Calendar support - I don't know how to make it work in my workflow

Version 6 on Windows 11

@dsblank posted in Dev about the support of more calendars. I haven’t really used any other calendars like the Julian because I don’t know how to make it work in my workflow.

For documents (England) prior to 1750, if I can read the original document, I can figure out if the Julian calendar is being quoted in the transcription. If it is I change it to the date to Gregorian calendar. Sometimes there are two documents with dates one year apart. Confusing.

I know I can enter the Julian and pick it in the editor, but how does this affect other things such as searches or reports. Sorry, I haven’t taken the time to experiment. How does this affect how you use this feature? What are the issues you need to know about?

The process works this way: you enter a date in the calendar of your choice, and that gets converted to a standard, unified format stored in a Gramps date field. So the calendar used doesn’t effect anything else except how that date is entered and displayed.

Does that help?

Thanks, I’ll try it when I have to enter Julian date.

I suggest to record the date as it is in the source.
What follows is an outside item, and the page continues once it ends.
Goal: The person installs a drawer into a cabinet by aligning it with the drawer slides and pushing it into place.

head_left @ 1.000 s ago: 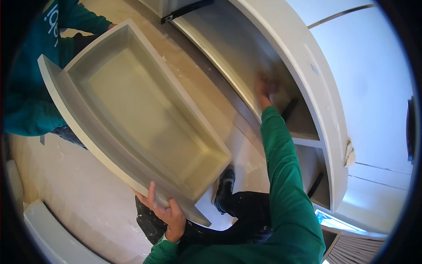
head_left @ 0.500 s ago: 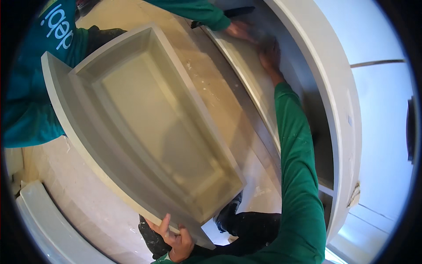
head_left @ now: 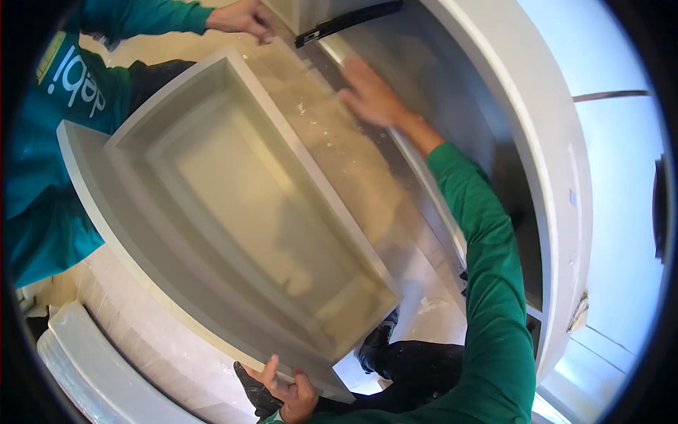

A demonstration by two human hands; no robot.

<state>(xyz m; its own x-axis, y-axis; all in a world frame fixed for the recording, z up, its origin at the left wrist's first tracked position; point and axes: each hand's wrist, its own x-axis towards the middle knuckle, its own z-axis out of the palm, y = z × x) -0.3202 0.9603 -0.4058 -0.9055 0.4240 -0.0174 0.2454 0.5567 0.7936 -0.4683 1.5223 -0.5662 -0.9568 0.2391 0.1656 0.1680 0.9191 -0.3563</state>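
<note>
Drawer (head_left: 240, 205) out, back toward cabinet (head_left: 565, 205). Left hand (head_left: 291, 394) curled on near end of its front; right hand (head_left: 376, 95) spread, empty, blurred. Seemingly handling at opening; next move calls for steady drawer support.

Smooth paint-like finishes, dark metal and soft cloth
The curved-front drawer (head_left: 212, 184) looks smooth and matt; the cabinet's curved rim (head_left: 522, 141) has a faint sheen. The drawer slide (head_left: 346, 25) looks like black metal. The green sleeve (head_left: 487, 233) is creased cloth, the curved white piece (head_left: 120, 367) glossy, the floor (head_left: 367, 169) matt and flecked.
</note>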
Let do Gramps do the conversion instead of doing it by yourself.

Yes, that could happen. There was a time when the new year starts at Easter, not at January, 1st. So some sources say for example an event was at February, 15 in 1648, some say it was already 1649. GEDCOM allows you to store that as a dual date: 15 FEB 1648/49. I don’t know if Gramps supports dual years.

In older church books I often see the date as e.g. “Misericordia Domini” or abbreviated as “Dom: Miseri:”. For these dates I look them up on a calendar web page.
Would it be possible to have such church calendar in the Gramps calendar function?

Yes, Gramps does support dual dates: https://www.gramps-project.org/wiki/index.php/Dates#Dual_Dated

We discussed that before here: Built-in Calendar Gramplet - #10 by dsblank

In my opinion, it seems like building up a list of special times and dates would be a never-ending project. Wouldn’t be better to just search the internet?